Because Taxpayer had sufficient power and control over Trust’s receipt of income from LLC, he was the true earner of the income. As the payments were rental payments to Taxpayer in substance, Taxpayer could not use the alleged basis he had in the assets to offset this income. Consequently, the rental income paid by LLC to Trust was taxable to Taxpayer in its entirety.

The Economic Substance Doctrine 

The foregoing discussion highlights one application of the economic substance doctrine. Under this doctrine, a court may deny a taxpayer any tax benefit arising from a transaction that does not result in a meaningful change to the taxpayer’s economic position other than a reduction in federal income tax.  In other words, a transaction that would otherwise result in beneficial tax treatment for a taxpayer will be disregarded if the transaction lacks economic substance.

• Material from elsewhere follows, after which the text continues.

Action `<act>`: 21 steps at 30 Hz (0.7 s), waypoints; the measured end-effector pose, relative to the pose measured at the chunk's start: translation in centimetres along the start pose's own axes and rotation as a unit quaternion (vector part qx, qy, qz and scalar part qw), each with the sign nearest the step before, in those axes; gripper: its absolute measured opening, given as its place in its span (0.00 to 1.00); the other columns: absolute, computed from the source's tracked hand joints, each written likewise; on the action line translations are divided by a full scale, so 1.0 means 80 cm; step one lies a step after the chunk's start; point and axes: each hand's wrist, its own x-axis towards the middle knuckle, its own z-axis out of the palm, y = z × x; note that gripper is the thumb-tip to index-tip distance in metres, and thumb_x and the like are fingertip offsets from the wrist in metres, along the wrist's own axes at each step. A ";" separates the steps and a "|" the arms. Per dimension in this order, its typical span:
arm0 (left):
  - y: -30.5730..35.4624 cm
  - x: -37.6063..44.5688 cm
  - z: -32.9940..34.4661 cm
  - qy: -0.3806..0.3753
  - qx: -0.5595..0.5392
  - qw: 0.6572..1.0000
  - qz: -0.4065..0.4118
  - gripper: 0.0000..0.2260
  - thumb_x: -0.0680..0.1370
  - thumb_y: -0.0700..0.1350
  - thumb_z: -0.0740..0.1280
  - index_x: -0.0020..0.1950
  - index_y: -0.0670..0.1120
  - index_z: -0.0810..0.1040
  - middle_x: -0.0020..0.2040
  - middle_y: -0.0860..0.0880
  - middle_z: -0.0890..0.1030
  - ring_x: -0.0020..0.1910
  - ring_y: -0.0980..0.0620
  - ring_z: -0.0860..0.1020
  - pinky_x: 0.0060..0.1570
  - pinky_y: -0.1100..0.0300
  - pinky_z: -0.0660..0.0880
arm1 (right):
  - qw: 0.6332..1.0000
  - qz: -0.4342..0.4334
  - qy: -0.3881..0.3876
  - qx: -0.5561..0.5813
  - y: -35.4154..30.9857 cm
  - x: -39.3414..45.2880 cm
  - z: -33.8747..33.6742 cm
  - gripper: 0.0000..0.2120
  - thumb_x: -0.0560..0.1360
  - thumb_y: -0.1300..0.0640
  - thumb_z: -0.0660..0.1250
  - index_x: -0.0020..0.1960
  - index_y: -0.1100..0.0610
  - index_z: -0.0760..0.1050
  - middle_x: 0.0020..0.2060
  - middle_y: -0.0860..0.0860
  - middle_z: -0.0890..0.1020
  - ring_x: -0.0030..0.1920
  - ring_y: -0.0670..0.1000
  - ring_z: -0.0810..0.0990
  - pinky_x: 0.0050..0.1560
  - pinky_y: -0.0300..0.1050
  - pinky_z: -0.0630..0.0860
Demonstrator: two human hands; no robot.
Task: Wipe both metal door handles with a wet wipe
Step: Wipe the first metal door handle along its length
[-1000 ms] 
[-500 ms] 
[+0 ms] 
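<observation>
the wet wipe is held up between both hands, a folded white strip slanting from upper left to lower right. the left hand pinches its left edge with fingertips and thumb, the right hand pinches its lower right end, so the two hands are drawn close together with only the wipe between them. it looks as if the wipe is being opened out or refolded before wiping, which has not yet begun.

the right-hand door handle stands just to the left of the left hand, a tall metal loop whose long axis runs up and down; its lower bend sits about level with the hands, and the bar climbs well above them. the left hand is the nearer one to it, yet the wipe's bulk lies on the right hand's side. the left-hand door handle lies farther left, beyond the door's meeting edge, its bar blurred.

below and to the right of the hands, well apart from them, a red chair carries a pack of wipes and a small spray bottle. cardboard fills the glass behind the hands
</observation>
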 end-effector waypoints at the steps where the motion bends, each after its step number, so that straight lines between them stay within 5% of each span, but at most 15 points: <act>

The tax advisers to closely held businesses need to familiarize themselves with the economic substance doctrine. It is in the context of such a business (as in Wheeler) that one will frequently encounter transactions between the business and its owners, or between the business and a related entity. As a general rule, the relevant question should be whether the transaction that generated the claimed tax benefit also had economic substance and/or a business purpose in order for the transaction to withstand IRS scrutiny. In making that determination, it may help to compare the transaction at issue with transactions between unrelated parties in a bona fide business setting.

In all cases, these inquiries should be made, and the responses thereto should be memorialized, in advance of the transaction. The taxpayer and his or her advisers should never forget that the taxpayer will bear the burden of proof in any examination by the IRS.